## Work instruction
Print the lines of the data, starting with the first, up to and including the line where "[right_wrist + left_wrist" appears.

## Recorded information
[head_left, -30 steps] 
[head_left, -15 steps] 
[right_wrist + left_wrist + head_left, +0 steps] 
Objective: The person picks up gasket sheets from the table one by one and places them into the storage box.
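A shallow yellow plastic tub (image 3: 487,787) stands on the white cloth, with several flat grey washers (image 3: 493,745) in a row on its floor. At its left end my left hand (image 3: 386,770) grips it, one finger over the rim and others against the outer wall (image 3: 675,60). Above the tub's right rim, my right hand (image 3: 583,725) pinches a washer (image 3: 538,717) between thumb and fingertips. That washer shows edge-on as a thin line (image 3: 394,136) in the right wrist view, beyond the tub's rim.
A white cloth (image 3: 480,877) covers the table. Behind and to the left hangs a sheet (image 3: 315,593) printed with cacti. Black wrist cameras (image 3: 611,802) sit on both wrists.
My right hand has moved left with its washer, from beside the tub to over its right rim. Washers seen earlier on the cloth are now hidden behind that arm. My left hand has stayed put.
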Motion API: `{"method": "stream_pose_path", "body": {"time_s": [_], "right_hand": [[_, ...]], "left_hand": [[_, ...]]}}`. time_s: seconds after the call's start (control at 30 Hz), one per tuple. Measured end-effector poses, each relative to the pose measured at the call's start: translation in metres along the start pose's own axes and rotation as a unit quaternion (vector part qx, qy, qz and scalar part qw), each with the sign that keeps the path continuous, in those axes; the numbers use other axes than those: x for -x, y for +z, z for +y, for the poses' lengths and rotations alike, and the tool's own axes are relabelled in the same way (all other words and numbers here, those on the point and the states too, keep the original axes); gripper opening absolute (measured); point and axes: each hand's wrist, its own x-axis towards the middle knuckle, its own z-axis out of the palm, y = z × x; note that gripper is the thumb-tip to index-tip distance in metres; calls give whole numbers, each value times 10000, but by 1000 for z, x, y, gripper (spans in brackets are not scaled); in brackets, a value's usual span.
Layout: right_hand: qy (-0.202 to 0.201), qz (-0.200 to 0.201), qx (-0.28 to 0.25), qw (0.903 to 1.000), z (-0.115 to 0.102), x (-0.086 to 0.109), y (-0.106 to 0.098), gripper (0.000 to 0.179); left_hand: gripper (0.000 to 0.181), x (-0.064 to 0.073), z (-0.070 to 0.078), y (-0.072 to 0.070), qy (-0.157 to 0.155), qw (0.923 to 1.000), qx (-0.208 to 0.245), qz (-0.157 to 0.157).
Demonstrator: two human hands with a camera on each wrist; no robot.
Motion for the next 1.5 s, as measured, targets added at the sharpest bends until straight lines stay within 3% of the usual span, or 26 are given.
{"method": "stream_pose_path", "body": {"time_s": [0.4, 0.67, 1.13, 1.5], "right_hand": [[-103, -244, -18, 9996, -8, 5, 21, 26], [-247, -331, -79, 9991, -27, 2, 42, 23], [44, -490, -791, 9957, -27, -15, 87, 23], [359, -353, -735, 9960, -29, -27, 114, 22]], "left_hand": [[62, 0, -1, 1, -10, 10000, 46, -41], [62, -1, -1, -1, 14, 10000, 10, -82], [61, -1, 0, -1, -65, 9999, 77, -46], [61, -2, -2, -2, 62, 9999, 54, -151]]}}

## Task solution
[head_left, -30 steps] 
[head_left, -15 steps] 
[right_wrist + left_wrist + head_left, +0 steps] 

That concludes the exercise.